Just make sure you enter at the right competitiveness, for your team (e.g., don't enter super competitive top flight tournament when the team is new or mid tier competitiveness) so that the team doesn't get killed and end up with a miserable time for the kids.


----------



## NumberTen (Aug 29, 2017)

He is older and in United Cup.  The top flight is looking like good comp.  The second flight less so, but the level seems appropriate.


----------



## pewpew (Aug 29, 2017)

NumberTen said:


> It looks like the two big Labor Day tournaments are United Cup and NHB Cup.  Are there any others that we should pay attention to?

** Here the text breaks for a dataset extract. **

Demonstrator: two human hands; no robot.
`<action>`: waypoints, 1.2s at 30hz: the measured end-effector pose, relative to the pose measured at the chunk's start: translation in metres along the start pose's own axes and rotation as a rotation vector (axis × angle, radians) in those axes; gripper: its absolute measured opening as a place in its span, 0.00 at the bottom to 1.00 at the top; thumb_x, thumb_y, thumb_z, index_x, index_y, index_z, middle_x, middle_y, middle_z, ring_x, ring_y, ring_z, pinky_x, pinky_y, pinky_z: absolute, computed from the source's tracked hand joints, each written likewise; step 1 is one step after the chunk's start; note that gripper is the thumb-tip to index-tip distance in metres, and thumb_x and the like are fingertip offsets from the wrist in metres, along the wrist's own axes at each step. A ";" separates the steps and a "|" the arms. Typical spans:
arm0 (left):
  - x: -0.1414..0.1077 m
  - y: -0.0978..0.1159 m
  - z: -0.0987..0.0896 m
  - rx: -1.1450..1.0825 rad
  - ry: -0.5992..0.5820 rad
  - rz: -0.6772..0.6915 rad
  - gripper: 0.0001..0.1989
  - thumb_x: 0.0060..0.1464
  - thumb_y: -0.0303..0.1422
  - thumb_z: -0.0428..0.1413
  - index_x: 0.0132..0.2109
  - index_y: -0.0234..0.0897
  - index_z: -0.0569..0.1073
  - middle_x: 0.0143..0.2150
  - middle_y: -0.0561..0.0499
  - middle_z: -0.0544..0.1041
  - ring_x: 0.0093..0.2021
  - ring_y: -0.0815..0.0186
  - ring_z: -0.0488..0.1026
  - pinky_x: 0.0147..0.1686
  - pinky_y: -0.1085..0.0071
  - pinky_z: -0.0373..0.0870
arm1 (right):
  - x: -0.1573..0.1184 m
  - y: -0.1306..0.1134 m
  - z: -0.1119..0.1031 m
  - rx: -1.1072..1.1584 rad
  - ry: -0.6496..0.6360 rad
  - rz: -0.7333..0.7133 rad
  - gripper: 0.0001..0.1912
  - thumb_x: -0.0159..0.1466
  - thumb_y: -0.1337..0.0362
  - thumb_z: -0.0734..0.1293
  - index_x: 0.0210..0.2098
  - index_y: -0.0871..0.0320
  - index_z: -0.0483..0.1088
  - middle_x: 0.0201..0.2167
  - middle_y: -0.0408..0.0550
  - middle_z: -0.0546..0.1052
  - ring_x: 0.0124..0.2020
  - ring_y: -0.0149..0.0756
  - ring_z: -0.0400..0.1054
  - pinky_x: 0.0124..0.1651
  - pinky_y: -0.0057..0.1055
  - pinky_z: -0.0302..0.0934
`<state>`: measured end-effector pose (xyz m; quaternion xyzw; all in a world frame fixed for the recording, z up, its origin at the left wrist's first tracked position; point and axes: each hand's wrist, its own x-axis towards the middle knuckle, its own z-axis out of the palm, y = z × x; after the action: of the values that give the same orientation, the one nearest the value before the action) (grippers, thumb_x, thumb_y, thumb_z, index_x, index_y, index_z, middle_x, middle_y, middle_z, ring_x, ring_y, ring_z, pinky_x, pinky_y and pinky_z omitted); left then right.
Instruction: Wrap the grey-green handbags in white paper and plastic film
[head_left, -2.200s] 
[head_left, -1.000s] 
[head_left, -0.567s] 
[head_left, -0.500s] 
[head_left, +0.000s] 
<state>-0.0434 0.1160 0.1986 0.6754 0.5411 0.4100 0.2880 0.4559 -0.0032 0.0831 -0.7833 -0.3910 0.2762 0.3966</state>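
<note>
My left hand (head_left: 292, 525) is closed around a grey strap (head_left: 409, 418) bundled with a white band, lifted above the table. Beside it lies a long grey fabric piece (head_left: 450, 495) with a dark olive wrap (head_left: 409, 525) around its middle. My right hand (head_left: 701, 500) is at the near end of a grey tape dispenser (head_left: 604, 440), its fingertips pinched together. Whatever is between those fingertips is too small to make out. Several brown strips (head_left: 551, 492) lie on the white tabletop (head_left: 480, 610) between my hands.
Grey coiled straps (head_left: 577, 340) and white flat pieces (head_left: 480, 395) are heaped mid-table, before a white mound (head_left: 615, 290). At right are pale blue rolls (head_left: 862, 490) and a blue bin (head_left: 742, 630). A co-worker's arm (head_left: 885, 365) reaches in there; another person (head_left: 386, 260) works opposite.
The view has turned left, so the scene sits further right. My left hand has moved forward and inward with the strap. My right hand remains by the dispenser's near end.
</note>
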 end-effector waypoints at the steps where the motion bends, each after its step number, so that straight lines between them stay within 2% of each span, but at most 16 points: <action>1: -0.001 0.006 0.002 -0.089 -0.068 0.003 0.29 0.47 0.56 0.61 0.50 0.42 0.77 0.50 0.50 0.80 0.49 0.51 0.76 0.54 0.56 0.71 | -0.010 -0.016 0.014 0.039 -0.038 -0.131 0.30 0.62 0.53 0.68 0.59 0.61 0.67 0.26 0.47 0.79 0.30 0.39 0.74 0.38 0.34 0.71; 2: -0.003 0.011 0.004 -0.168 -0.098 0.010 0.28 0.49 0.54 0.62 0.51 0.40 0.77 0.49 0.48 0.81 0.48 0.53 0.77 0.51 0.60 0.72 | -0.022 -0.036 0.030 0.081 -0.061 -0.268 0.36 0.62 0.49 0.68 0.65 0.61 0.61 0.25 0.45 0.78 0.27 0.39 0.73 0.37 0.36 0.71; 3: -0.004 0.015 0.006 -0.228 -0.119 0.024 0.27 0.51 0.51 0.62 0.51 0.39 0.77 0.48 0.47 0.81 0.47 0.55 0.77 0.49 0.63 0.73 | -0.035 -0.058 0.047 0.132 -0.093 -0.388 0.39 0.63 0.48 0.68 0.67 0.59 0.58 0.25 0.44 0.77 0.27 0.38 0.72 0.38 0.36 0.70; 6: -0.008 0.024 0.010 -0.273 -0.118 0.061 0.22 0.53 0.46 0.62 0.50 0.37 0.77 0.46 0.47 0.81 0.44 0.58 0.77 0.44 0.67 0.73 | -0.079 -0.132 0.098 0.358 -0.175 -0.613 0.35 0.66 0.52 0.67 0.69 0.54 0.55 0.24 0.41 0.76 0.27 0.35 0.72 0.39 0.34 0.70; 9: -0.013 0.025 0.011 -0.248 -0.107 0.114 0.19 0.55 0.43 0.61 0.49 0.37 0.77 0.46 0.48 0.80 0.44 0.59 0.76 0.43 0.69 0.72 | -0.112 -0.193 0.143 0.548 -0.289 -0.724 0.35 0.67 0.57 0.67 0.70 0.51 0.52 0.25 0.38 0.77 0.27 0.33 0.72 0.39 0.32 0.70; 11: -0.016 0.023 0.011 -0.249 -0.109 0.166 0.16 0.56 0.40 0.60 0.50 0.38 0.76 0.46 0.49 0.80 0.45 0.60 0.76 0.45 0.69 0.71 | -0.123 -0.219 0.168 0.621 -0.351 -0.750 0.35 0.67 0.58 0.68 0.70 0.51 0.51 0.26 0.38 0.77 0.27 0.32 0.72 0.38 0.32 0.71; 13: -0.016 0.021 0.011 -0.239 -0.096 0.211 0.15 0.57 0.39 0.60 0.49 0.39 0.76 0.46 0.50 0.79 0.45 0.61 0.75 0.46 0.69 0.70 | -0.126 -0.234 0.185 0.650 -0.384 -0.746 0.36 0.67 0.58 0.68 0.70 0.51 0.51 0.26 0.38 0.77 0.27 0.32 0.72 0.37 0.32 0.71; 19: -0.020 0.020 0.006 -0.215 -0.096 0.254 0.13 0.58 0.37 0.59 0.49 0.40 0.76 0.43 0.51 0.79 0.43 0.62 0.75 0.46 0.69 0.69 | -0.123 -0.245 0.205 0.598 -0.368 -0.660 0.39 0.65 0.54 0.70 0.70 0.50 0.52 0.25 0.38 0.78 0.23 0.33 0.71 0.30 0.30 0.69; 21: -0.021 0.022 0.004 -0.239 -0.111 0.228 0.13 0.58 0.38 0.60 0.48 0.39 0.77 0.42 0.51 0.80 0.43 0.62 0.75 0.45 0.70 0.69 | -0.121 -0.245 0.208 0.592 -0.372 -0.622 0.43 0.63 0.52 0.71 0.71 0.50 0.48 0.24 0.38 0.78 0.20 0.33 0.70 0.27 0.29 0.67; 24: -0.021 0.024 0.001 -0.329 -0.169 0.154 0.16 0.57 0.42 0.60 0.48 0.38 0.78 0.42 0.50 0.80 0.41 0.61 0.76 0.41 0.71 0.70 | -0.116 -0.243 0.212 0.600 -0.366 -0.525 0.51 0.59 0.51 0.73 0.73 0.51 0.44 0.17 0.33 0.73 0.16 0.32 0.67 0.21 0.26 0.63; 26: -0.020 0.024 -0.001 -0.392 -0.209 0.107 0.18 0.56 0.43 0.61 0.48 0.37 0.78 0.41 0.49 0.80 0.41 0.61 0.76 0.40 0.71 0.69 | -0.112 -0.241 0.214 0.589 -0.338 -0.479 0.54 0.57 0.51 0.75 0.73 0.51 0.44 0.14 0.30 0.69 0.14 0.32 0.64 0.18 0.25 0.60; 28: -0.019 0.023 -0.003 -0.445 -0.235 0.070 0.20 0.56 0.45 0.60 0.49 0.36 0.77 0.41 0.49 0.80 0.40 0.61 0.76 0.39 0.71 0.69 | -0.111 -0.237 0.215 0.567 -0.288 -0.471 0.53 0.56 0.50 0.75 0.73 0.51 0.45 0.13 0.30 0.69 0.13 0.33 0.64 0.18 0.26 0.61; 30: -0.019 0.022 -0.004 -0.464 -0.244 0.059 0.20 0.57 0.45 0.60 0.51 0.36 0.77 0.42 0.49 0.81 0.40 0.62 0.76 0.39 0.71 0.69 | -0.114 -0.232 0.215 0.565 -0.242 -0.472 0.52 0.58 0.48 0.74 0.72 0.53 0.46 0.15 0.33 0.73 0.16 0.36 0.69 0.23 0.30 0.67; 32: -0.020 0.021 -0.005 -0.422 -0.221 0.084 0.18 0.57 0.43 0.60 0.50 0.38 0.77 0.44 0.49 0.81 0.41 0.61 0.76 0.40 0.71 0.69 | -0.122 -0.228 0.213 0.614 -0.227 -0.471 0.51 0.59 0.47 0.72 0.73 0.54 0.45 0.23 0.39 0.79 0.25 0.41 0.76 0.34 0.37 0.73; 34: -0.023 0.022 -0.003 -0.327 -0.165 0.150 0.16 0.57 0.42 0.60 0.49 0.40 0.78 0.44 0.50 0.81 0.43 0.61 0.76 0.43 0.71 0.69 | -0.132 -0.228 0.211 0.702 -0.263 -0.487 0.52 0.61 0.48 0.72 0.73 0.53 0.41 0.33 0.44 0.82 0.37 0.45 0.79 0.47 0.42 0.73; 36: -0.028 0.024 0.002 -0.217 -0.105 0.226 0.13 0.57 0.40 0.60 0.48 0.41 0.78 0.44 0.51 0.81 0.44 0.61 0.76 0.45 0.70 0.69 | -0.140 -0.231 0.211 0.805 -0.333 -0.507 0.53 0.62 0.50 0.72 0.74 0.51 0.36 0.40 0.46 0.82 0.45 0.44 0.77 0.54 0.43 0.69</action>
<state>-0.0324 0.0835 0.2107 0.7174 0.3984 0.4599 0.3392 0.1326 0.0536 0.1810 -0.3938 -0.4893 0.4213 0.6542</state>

What she group are you referring to? NHB Girls played last weekend. Boys play this coming weekend. 
(Agree with the above post that Blues Cup is the most competitive place to be for girls.)  
Did you go thru all the tournaments on the CalSouth webpage and analyze the schedules? There are 12 tournaments being held in SoCal this weekend!!
I'd be more focused on the ONE tournament my kid is playing in and could care less what's happening in the other ELEVEN. 
Just my .02


----------



## pewpew (Aug 29, 2017)

Deadpoolscores! said:


> So Flight 3 teams have an opportunity to win something now =0).

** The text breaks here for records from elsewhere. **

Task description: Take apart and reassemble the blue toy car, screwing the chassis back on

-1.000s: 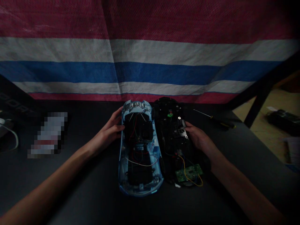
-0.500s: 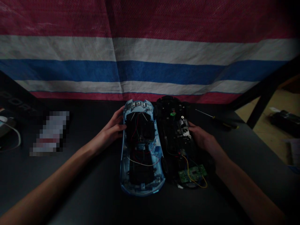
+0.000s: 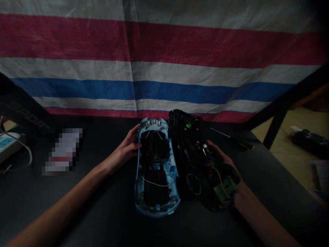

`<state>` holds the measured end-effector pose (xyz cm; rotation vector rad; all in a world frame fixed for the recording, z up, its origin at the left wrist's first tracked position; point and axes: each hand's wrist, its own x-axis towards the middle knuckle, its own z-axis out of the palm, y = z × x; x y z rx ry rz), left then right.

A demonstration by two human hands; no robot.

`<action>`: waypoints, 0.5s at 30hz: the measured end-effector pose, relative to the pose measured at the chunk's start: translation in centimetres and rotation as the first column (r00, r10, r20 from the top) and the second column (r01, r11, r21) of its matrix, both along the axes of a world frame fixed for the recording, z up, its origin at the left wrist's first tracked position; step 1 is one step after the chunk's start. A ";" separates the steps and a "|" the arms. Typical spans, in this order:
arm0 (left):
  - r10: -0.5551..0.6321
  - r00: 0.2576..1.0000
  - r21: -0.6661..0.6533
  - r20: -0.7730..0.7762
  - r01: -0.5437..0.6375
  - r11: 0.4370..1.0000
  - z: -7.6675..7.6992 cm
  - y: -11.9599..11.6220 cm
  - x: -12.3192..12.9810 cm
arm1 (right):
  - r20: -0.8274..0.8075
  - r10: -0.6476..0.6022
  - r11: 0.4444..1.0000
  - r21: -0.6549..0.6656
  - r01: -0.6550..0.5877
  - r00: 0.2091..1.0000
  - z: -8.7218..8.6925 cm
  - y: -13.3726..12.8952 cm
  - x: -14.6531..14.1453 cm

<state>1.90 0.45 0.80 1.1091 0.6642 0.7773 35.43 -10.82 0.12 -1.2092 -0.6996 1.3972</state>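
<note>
A blue toy car body shell (image 3: 174,178) lies upside down on the black table, wires and dark inner parts showing inside. My left hand (image 3: 124,152) grips its left edge, thumb on the rim and fingers along the side. Just to the right is the black toy car chassis (image 3: 183,145), tilted so that a wheel (image 3: 193,184) faces me. My right hand (image 3: 221,156) holds the chassis by its right side; most of its fingers are hidden behind it. A green circuit board (image 3: 226,188) with a yellow wire hangs at the chassis's near end.
A screwdriver (image 3: 240,141) lies on the table to the right. On the left are a blurred-out flat object (image 3: 63,151) and a white power strip (image 3: 11,145) with a cable. A striped sheet (image 3: 164,91) hangs behind the table (image 3: 102,212).
My right hand has tipped the chassis, raising its left side so the wheel shows; the circuit board shifted right. The shell stays in my left hand. The view has tilted up a little.
</note>
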 end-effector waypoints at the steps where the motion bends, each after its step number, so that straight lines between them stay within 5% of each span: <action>1: -0.002 1.000 -0.003 0.001 0.002 1.000 0.0 0.0 0.0 | -0.051 0.007 1.000 -0.019 -0.008 0.999 0.1 0.1 -0.4; 10: -0.021 1.000 0.003 0.011 0.021 1.000 0.2 -0.2 -0.3 | -0.272 -0.033 0.999 0.007 0.036 0.962 1.7 -0.4 -2.3; 15: -0.028 0.999 -0.002 0.017 0.028 1.000 0.3 -0.3 -0.3 | -0.237 0.092 0.995 -0.009 -0.097 0.967 3.1 -0.5 -2.6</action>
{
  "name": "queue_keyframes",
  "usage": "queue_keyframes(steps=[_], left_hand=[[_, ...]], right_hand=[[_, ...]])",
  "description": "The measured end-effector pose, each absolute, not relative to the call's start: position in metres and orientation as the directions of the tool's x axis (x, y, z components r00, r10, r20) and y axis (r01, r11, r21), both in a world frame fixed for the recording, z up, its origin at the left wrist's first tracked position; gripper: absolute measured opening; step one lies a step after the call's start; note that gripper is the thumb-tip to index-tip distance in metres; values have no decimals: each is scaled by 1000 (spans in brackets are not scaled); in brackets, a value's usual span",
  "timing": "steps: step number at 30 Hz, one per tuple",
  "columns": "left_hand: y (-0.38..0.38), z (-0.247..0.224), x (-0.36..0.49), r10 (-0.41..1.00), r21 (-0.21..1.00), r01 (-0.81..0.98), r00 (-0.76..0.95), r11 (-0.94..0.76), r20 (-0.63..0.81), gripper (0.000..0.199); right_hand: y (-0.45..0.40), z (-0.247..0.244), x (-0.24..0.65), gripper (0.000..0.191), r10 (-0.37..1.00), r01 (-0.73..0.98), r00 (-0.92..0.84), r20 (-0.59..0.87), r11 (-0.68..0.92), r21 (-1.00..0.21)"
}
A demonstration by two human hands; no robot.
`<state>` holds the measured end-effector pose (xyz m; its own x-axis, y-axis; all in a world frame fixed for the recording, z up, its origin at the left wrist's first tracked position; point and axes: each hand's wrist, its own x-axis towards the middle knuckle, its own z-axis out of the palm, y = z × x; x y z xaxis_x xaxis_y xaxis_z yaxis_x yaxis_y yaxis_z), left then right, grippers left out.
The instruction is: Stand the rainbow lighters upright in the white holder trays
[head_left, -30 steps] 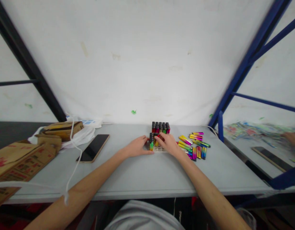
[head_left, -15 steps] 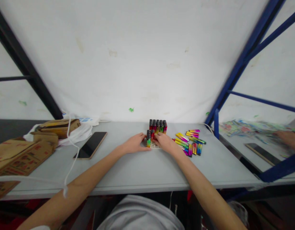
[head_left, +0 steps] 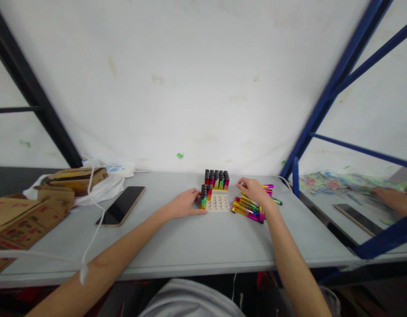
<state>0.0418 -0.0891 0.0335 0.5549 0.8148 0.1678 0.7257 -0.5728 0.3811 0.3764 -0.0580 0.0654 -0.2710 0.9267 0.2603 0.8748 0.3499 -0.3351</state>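
Right hand (head_left: 255, 192): loosely curled right of tray (head_left: 219, 204), hold unclear | left hand (head_left: 184, 204): half-open at tray's left edge, hold unclear | lighters (head_left: 247, 211): likely light, stiff, slick; best pinched mid-body

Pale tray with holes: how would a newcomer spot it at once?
On the grey table, find the block of upright lighters near the wall. In front, between the left hand and the loose lighters, lies the pale tray. Rows of open holes set it apart; standing lighters show only toward its left.
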Motion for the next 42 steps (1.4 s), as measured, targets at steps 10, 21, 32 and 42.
queue_keyframes(steps=[10,21,32,42], left_hand=[[-89,33,42,820,384,731,550,-565,159,66],[-88,35,42,815,379,727,558,-572,160,67],[-88,32,41,818,416,711,543,-567,187,68],[-86,29,41,816,399,717,549,-572,181,70]], right_hand=[[-36,58,420,16,971,902,-239,-21,214,-375],[-55,56,420,31,941,843,-211,265,313,-437],[-74,51,337,51,904,409,-142,403,424,-808],[-83,36,294,63,922,145,-285,261,311,-939]])
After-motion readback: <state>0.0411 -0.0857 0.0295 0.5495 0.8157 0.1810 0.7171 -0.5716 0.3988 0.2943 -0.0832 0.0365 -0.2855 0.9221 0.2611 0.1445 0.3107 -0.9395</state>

Agree with this. Give those newly formed teams or bronze level teams some confidence going into league..regardless of what level they may be playing. We all had to start at the bottom at some point and work our way up. I don't think anyone's kid here starting playing soccer wearing golden boots or gloves.


----------



## mirage (Aug 29, 2017)

NumberTen said:


> He is older and in United Cup.  The top flight is looking like good comp.  The second flight less so, but the level seems appropriate.


Oh...Sorry.  I must have just thought younger because of position number question.

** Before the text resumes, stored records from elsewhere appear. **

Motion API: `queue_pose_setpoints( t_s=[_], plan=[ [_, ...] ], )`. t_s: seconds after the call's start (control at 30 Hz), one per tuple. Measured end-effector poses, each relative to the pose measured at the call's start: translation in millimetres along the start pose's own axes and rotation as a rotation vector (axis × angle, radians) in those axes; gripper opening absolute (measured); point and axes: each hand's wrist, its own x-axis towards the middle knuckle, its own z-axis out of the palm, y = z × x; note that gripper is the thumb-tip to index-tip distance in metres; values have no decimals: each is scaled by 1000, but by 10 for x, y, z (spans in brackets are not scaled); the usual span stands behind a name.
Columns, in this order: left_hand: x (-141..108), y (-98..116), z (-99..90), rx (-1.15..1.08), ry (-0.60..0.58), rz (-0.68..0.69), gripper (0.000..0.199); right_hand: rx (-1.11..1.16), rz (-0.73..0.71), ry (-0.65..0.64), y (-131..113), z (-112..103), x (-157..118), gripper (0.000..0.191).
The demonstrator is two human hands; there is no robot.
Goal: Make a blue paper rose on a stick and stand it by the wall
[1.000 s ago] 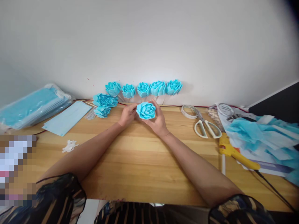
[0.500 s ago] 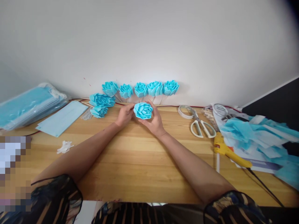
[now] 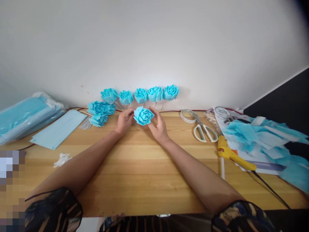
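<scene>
A blue artificial flower (image 3: pixel 144 116) with layered petals is held up between my hands, its face turned toward me. My left hand (image 3: pixel 125 120) is closed at the flower's left side, its fingertips partly hidden behind the bloom. Curved round the right side, my right hand (image 3: pixel 158 125) has its fingers and thumb at the petals. Whatever stem the flower has is hidden behind it. Beyond my hands, a row of finished-looking blue flowers (image 3: pixel 155 93) leans against the wall, and more blue flowers (image 3: pixel 101 108) lie in a cluster to the left.
At left are packaged blue sheets (image 3: pixel 26 112), flat blue sheets (image 3: pixel 59 129) and white strips (image 3: pixel 62 159). On the right lie scissors (image 3: pixel 205 132), a roll of tape (image 3: pixel 187 116), a yellow glue gun (image 3: pixel 235 156) with its cord, and blue fabric scraps (image 3: pixel 260 135).
My right hand has loosened and shifted slightly round the flower, its fingers now further apart. The flower has turned a little, and the whole view has shifted slightly.
</scene>
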Motion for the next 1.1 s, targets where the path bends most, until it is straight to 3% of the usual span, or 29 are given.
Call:
queue_pose_setpoints(
  t_s=[0.1,0.2,0.47,0.63,0.73,0.93,1.1],
  plan=[
    [5,-11,13,-10,-13,3,18,32,107,90,-8,-29,5,25],
    [15,-14,22,-15,-17,4,20,14,171,155,-51,-57,14,20],
    [16,2,30,-16,-18,15,24,-187,-54,148,-178,-155,32,19],
    [11,-11,47,-13,-19,18,22,-213,-90,165,-178,-200,31,18],
    [18,-16,52,-16,-18,23,19,-135,-102,128,-155,-222,35,34],
    [14,8,39,-22,-33,27,18,-64,-184,-115,-101,-168,23,87],
    [3,26,33,-25,-90,33,22,-101,-123,-139,-82,-80,-15,102]
  ],
)
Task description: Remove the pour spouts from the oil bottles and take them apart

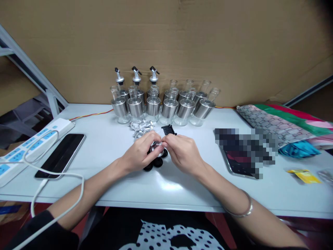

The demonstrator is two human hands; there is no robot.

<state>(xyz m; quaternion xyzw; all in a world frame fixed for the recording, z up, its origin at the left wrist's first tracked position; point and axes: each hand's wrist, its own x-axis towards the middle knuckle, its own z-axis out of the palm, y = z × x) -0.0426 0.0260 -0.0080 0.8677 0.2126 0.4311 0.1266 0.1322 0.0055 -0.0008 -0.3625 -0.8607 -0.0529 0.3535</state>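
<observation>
My left hand (pixel 142 151) is closed around a silver pourer spout (pixel 155 146), thumb and fingers pinching it. My right hand (pixel 183 152) meets it at the spout, fingertips pressed together; what they grip, if anything, is hidden. Beneath the hands sit several round black stoppers (pixel 158 162). More silver spouts (pixel 142 127) lie in a loose heap just behind my left hand. Black flip levers (pixel 168 130) are bunched behind my right fingers. Farther back stand two rows of glass bottles with steel sleeves (pixel 153 107); three in the rear row carry pourers (pixel 136 74).
A phone (pixel 62 156) and a white power strip (pixel 33 146) lie at left, a white cable (pixel 80 194) crossing over my left forearm. To the right are another phone (pixel 241 163), a yellow packet (pixel 305 176) and colourful folded fabric (pixel 286 121). Cardboard (pixel 166 38) rises behind.
</observation>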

For olders, NHB may have more gotsoccer points than United but historically over the last 3~5 years, United Cup was more competitive.  NHB used to be "the tournament" for Labor Day but things change in youth soccer...


----------



## NumberTen (Aug 29, 2017)

pewpew said:


> What she group are you referring to? NHB Girls played last weekend. Boys play this coming weekend.
> (Agree with the above post that Blues Cup is the most competitive place to be for girls.)
> Did you go thru all the tournaments on the CalSouth webpage and analyze the schedules? There are 12 tournaments being held in SoCal this weekend!!
> I'd be more focused on the ONE tournament my kid is playing in and could care less what's happening in the other ELEVEN.
> Just my .02


I have in fact looked at all the tournaments listed for this weekend and every weekend.  I have also did an in depth scouting report on the tournament that we are in and have been in.  By my estimate United and NHB are the best competition, notwithstanding the girls.  It is quite useful to look at all the tournaments when making a scouting report for the regular season also.  Results from the summer are often skewed and unreliable given that many teams use borrowed players and are still shopping for players.  I like to do a comparison of month by month statistic after state cup until the beginning of the regular season to get a better view of  the regular season.


----------



## Frank (Aug 29, 2017)

NumberTen said:


> I have in fact looked at all the tournaments listed for this weekend and every weekend.  I have also did an in depth scouting report on the tournament that we are in and have been in.  By my estimate United and NHB are the best competition, notwithstanding the girls.  It is quite useful to look at all the tournaments when making a scouting report for the regular season also.  Results from the summer are often skewed and unreliable given that many teams use borrowed players and are still shopping for players.  I like to do a comparison of month by month statistic after state cup until the beginning of the regular season to get a better view of  the regular season.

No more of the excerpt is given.